To investigate the mechanism of the high expression of these genes downstream of JAK2 signaling, USF1 and a cytokine receptor gene (MPL, EPOR or CSF3R) were co-transfected into 293T cells along with either a TGF-β1/HOXB4 promoter-driven or a STAT5 response element-driven luciferase reporter. Stimulation of MPL with TPO enhanced USF1 transcriptional activity about 3 fold, but stimulation of EPOR with EPO or of CSF3R with G-CSF did not change this activity. However, stimulation with any of the 3 types of cytokines enhanced STAT5 transcriptional activity. JAK2VF upregulated USF1 and STAT5 much more highly than JAK2WT without TPO stimulation. This USF1 upregulation specifically to TPO/MPL signaling was suppressed by a dominant negative mutant of USF1, JAK2 inhibitors (AG490, NS-018) or MEK inhibitors (U0126, PD325901). Inhibition of PI3K or p38MAPK did not affect the USF1 activation. Co-treatment with JAK2 and MEK inhibitors showed a synergistic effect in blocking both USF1 upregulation and STAT5 activation induced by JAK2VF.
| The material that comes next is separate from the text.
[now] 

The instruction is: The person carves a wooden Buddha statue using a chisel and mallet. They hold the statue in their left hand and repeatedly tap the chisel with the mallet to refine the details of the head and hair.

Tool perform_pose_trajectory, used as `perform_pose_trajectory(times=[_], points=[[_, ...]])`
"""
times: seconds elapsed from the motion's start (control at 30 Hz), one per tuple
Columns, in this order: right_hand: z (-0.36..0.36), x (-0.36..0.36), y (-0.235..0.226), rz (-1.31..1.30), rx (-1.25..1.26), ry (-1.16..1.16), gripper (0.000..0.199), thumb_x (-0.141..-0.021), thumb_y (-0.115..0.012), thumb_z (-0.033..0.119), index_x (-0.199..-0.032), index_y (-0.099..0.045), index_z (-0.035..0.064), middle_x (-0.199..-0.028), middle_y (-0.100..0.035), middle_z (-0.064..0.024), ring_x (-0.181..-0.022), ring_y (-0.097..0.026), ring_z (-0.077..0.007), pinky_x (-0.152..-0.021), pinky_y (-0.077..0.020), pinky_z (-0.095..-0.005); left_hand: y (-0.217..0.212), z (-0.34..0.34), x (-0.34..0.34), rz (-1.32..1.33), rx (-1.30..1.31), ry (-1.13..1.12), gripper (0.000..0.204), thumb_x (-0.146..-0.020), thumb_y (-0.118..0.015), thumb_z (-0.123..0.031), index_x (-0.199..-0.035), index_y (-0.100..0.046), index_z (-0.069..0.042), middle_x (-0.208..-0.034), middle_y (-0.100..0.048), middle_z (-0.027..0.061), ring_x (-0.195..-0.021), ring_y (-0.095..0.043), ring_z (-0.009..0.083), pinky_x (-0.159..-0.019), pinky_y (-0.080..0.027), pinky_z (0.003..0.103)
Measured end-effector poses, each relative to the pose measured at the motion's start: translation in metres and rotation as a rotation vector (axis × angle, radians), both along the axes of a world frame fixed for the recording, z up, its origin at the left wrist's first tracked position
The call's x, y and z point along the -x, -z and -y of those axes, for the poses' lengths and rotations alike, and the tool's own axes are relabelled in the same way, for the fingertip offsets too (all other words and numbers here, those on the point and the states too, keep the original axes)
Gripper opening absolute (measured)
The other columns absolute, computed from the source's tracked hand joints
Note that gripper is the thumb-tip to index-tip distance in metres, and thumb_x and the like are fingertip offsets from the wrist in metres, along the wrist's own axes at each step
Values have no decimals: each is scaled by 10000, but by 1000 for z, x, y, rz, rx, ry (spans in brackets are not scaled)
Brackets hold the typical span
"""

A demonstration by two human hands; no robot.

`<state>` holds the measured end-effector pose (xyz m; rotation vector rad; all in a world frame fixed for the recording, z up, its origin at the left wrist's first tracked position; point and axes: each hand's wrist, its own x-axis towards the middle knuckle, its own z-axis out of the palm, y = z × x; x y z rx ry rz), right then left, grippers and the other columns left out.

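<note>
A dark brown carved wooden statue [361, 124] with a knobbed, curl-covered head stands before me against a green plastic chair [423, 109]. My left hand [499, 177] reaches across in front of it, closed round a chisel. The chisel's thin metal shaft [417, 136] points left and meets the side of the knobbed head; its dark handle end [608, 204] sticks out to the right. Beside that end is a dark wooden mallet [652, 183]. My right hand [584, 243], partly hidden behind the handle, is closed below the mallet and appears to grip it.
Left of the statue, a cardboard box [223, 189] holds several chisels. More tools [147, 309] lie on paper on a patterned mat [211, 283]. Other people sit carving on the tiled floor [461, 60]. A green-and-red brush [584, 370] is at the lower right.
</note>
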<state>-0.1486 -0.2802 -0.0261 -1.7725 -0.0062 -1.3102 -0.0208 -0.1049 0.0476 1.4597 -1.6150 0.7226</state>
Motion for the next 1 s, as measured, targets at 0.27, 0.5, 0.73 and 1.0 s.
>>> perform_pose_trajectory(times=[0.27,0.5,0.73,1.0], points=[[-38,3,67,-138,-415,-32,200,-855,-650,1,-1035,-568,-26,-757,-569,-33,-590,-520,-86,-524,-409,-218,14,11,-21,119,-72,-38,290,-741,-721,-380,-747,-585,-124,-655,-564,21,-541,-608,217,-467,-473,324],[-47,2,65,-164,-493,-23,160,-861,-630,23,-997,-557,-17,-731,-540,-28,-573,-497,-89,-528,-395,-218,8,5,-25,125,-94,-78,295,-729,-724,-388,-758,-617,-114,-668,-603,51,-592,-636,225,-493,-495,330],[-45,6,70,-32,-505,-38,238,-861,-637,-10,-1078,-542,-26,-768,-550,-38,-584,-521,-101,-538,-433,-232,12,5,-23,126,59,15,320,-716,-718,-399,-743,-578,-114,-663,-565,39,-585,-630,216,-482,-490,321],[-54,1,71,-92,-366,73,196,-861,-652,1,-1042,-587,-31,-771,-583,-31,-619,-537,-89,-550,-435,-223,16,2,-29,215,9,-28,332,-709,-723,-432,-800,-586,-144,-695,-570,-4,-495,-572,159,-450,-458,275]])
Next, we tested the MEK inhibitor, PD325901, in combination with the JAK2 inhibitor, NS-018, in the JAK2VF-TG mice. After disease was established 12 weeks after birth, JAK2VF-TG mice were divided into the following 4 groups: vehicle control; PD325901 monotherapy; NS-018 monotherapy; and combined therapy. PD325901 (5 mg/kg) and NS-018 (50 mg/kg) were orally administered once and twice daily, respectively. After 12 weeks of treatment, we evaluated the effect on BM fibrosis. The grading of MF in each group (n = 5-6) was as follows: vehicle control (MF-0: 0/6, MF-1 or 2: 6/6); PD325901 monotherapy (MF-0: 4/5, MF-1 or 2: 1/5); NS-018 monotherapy (MF-0: 0/6, MF-1 or 2: 6/6); and combined therapy (MF-0: 3/6, MF-1 or 2: 3/6). In the 2 groups treated with PD325901, 50~80% of mice showed MF-0. In contrast, in vehicle-treated or NS-018 monotherapy groups, all mice showed MF-1 or 2. Consistent with the MF grading, BM cellularity was significantly increased in the PD325901 monotherapy or combined therapy groups compared with the vehicle-treated group. A significant reduction was seen in the plasma TGFβ1 concentration in the PD325901 monotherapy and combined therapy groups compared with the vehicle-treated group (9.7 ng/ml, 8.1 ng/ml vs. 18.2 ng/ml, respectively). The TGFβ1 concentration in the extracellular fluid of BM (Wagner et al blood 2007) was also significantly reduced (5.6 ng/ml, 6.8 ng/ml vs. 9.1 ng/ml, respectively). BM cellularity and the TGFβ1 concentration in the NS-018 monotherapy group were comparable to those in the vehicle-treated group. Interestingly, megakaryocytes in the PD325901 monotherapy and combined therapy groups were decreased in number and were smaller than those in the vehicle-treated or NS-018 monotherapy groups. Regarding the effect on splenomegaly, spleen weight was significantly reduced in the NS-018 monotherapy and combined therapy groups compared with the vehicle-treated group (0.83 g, 0.69 g vs. 1.18 g, respectively). PD325901 monotherapy had little effect on splenomegaly.

It is known that MEK-ERK1/2 pathway is critical in normal megakaryocyte development. In vitro data suggest that JAK2VF activates this pathway downstream of MPL and may contribute to TGFβ1 overproduction and dysmegakaryopoiesis, causing BM fibrosis via transcriptional enhancement of USF1. In vivo data suggest that MEK inhibition has the potential to improve dysmegakaryopoiesis and BM fibrosis. The combined therapy of JAK2 inhibitors with MEK inhibitors might be a promising therapy for improving both splenomegaly and BM fibrosis.